== Dataset records ==
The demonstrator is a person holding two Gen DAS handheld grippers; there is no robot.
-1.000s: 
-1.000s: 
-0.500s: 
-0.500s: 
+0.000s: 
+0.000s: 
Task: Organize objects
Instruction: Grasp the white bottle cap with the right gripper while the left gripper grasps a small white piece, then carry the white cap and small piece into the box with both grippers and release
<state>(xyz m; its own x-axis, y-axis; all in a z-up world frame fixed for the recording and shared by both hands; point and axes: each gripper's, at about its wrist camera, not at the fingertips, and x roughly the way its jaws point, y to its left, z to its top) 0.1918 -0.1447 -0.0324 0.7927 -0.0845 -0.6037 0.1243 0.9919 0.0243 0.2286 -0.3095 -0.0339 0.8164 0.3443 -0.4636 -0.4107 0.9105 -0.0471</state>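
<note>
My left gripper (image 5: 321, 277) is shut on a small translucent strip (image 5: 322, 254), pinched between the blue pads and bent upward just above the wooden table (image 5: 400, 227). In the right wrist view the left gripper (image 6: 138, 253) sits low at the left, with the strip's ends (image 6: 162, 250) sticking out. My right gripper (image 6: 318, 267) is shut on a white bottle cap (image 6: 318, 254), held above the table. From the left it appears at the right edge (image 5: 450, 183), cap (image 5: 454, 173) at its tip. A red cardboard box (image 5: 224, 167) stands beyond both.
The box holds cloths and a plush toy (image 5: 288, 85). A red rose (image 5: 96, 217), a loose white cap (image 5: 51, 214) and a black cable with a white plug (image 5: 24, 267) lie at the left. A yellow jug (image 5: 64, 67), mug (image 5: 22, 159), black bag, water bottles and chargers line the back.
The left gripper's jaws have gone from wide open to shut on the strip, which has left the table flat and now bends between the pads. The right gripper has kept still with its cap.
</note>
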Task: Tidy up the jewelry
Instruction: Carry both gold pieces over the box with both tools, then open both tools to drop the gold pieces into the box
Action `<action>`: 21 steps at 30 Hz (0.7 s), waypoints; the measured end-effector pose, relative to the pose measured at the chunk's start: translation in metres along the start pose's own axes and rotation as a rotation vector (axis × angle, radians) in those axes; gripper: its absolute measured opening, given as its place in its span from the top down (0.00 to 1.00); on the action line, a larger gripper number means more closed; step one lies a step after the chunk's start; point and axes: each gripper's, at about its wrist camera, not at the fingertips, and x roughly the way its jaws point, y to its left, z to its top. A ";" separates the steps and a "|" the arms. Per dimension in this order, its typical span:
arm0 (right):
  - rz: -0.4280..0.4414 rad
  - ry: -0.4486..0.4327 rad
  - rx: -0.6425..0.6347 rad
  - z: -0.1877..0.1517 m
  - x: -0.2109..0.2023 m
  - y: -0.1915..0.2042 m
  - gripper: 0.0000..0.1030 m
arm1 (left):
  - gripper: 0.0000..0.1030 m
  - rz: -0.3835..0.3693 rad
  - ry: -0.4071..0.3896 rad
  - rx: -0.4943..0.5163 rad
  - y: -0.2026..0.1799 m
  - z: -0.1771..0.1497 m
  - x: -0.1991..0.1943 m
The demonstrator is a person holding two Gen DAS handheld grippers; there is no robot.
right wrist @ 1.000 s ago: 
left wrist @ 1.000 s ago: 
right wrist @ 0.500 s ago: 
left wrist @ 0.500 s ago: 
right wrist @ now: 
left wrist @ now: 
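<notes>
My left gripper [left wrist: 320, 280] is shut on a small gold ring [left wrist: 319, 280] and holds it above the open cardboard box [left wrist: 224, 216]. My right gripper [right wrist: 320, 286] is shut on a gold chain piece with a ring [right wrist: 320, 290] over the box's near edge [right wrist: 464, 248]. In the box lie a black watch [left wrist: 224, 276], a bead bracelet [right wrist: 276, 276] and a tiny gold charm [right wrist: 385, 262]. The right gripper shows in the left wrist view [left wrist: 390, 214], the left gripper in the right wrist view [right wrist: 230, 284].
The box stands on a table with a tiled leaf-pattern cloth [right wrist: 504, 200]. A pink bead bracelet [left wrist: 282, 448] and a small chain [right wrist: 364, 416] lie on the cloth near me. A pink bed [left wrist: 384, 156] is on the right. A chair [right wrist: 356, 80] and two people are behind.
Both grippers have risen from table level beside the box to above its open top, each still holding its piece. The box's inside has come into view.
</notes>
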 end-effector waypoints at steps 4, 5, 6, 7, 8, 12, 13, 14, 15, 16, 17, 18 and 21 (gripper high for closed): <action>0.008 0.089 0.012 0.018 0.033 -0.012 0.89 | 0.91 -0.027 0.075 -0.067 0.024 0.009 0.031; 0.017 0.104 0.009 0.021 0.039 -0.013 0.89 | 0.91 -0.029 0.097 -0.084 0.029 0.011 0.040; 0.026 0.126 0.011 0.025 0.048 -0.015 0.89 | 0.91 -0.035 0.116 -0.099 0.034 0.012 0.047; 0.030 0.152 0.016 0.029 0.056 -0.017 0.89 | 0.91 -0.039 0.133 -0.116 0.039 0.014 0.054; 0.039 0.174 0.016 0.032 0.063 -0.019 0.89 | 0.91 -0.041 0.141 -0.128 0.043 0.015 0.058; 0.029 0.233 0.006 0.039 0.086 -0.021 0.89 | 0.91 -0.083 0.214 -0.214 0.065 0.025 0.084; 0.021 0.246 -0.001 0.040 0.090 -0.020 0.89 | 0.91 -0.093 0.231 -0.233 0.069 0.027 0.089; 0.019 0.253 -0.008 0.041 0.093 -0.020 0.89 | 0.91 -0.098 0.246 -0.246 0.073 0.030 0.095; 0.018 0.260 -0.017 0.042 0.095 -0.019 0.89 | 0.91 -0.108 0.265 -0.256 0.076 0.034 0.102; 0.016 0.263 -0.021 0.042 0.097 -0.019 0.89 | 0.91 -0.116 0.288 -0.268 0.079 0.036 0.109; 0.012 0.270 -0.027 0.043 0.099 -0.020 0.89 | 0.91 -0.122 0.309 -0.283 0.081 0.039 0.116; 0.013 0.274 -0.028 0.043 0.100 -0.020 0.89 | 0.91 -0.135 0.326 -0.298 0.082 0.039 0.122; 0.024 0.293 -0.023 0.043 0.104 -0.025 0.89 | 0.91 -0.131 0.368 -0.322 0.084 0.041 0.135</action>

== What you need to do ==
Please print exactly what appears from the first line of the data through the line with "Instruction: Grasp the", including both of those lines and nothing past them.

== Exercise result ==
The demonstrator is a person holding two Gen DAS handheld grippers; there is no robot.
-1.000s: 
-1.000s: 
-0.500s: 
-0.500s: 
+0.000s: 
+0.000s: 
Task: Organize objects
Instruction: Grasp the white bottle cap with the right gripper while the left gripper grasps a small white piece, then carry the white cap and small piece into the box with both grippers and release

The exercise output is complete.